◆ **PROBLEM DETAILS**
Scan the entries below for "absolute" and copy each line that holds it.

Items from a dataset:
◆ ◆ ◆ ◆ ◆ ◆ ◆

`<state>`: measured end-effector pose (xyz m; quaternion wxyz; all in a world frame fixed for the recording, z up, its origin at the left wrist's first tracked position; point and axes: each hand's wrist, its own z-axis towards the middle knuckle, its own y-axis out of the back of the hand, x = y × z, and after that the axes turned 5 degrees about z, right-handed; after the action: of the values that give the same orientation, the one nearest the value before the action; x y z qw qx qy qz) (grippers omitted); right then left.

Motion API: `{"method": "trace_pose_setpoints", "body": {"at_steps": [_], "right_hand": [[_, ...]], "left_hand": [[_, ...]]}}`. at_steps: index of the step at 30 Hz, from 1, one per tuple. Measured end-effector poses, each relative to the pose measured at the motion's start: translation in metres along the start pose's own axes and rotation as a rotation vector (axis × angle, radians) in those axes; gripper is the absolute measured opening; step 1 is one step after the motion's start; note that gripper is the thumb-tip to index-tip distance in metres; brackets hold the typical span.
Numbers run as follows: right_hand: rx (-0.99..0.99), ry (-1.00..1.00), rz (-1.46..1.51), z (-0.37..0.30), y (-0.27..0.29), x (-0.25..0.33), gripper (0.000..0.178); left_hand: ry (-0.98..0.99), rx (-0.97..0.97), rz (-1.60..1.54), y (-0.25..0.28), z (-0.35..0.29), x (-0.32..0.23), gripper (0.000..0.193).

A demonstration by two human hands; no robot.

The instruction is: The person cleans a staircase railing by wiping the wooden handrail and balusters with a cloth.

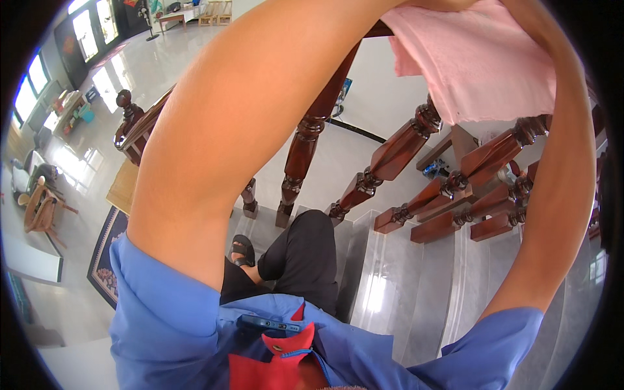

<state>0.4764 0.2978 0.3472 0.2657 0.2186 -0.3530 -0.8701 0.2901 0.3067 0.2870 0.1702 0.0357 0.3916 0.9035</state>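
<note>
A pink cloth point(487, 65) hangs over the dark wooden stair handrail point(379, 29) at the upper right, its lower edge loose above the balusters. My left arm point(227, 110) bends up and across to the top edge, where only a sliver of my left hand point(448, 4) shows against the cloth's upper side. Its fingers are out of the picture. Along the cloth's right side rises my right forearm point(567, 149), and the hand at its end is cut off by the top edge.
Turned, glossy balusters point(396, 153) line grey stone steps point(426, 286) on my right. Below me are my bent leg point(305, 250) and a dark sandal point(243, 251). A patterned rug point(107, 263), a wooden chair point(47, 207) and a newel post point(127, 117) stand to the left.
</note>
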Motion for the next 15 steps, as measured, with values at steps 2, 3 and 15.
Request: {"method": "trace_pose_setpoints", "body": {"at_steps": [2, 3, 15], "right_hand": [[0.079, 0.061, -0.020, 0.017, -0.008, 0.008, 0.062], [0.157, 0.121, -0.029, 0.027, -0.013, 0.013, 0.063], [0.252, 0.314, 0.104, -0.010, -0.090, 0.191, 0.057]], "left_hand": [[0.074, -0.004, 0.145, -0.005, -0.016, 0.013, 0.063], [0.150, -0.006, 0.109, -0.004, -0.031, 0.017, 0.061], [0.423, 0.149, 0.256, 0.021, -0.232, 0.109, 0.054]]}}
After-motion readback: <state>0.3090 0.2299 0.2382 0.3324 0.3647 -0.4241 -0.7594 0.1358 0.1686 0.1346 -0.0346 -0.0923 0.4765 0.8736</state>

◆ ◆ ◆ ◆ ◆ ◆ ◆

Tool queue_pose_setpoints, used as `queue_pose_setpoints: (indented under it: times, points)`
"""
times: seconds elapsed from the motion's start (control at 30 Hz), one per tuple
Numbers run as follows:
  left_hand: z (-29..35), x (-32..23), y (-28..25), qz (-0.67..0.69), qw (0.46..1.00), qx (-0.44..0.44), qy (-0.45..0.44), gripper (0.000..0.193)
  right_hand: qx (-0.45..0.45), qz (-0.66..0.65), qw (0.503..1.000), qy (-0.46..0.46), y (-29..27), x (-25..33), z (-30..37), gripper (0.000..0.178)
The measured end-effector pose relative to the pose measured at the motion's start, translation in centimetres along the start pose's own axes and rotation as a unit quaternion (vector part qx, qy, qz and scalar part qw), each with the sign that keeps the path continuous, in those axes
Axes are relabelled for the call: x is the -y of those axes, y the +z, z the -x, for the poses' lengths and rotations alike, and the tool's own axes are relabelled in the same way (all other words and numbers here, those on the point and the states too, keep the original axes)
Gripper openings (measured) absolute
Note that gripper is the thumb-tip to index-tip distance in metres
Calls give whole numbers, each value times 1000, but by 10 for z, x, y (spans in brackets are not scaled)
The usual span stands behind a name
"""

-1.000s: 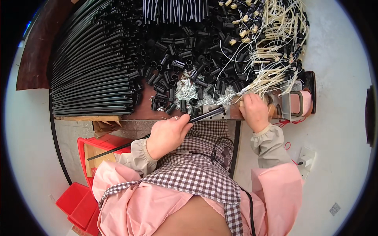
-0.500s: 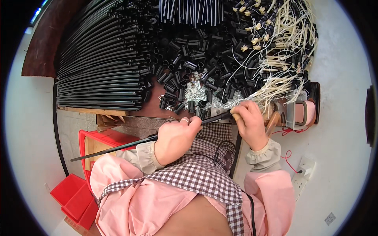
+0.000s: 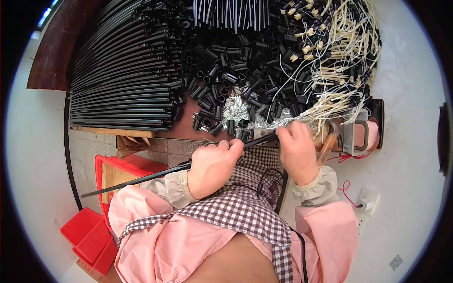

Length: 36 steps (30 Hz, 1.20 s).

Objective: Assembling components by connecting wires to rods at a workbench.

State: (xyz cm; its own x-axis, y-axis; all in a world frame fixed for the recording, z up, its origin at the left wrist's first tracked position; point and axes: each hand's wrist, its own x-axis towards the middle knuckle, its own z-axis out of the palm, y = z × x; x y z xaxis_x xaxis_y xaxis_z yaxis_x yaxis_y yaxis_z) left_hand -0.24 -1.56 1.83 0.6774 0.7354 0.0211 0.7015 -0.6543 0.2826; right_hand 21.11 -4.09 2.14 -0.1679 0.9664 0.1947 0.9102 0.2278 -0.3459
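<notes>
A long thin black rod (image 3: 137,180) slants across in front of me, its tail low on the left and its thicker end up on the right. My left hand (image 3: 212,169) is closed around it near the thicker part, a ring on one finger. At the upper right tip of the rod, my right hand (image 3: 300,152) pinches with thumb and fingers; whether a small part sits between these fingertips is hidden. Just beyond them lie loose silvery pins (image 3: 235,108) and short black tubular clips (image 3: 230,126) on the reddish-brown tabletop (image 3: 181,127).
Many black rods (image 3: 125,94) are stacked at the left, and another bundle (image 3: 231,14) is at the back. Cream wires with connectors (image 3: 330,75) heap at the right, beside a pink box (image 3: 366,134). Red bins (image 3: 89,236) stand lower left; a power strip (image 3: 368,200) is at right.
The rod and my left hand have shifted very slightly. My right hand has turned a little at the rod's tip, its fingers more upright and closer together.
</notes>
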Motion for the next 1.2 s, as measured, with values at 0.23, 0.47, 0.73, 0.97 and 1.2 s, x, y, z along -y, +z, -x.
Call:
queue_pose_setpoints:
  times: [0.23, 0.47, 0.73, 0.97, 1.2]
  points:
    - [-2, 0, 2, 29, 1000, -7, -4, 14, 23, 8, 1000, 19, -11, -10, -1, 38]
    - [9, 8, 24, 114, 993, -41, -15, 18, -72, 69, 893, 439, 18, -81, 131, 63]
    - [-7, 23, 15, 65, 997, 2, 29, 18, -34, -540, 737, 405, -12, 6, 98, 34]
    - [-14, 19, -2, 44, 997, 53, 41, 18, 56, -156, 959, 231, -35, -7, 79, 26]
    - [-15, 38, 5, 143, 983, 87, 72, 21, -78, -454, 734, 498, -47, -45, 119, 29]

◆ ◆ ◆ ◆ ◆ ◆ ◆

◆ **EXPECTED OUTPUT**
Motion API: `{"method": "trace_pose_setpoints", "body": {"at_steps": [_], "right_hand": [[_, ...]], "left_hand": [[_, ...]]}}`. at_steps: index of the step at 30 Hz, from 1, one per tuple. Measured end-effector poses, each relative to the pose measured at the motion's start: translation in metres along the start pose's own axes and rotation as a rotation vector (axis × angle, radians) in those axes; gripper is the absolute measured opening; step 1 is one step after the motion's start; note that gripper is the thumb-tip to index-tip distance in metres; brackets hold the typical span.
Gripper openings (measured) absolute

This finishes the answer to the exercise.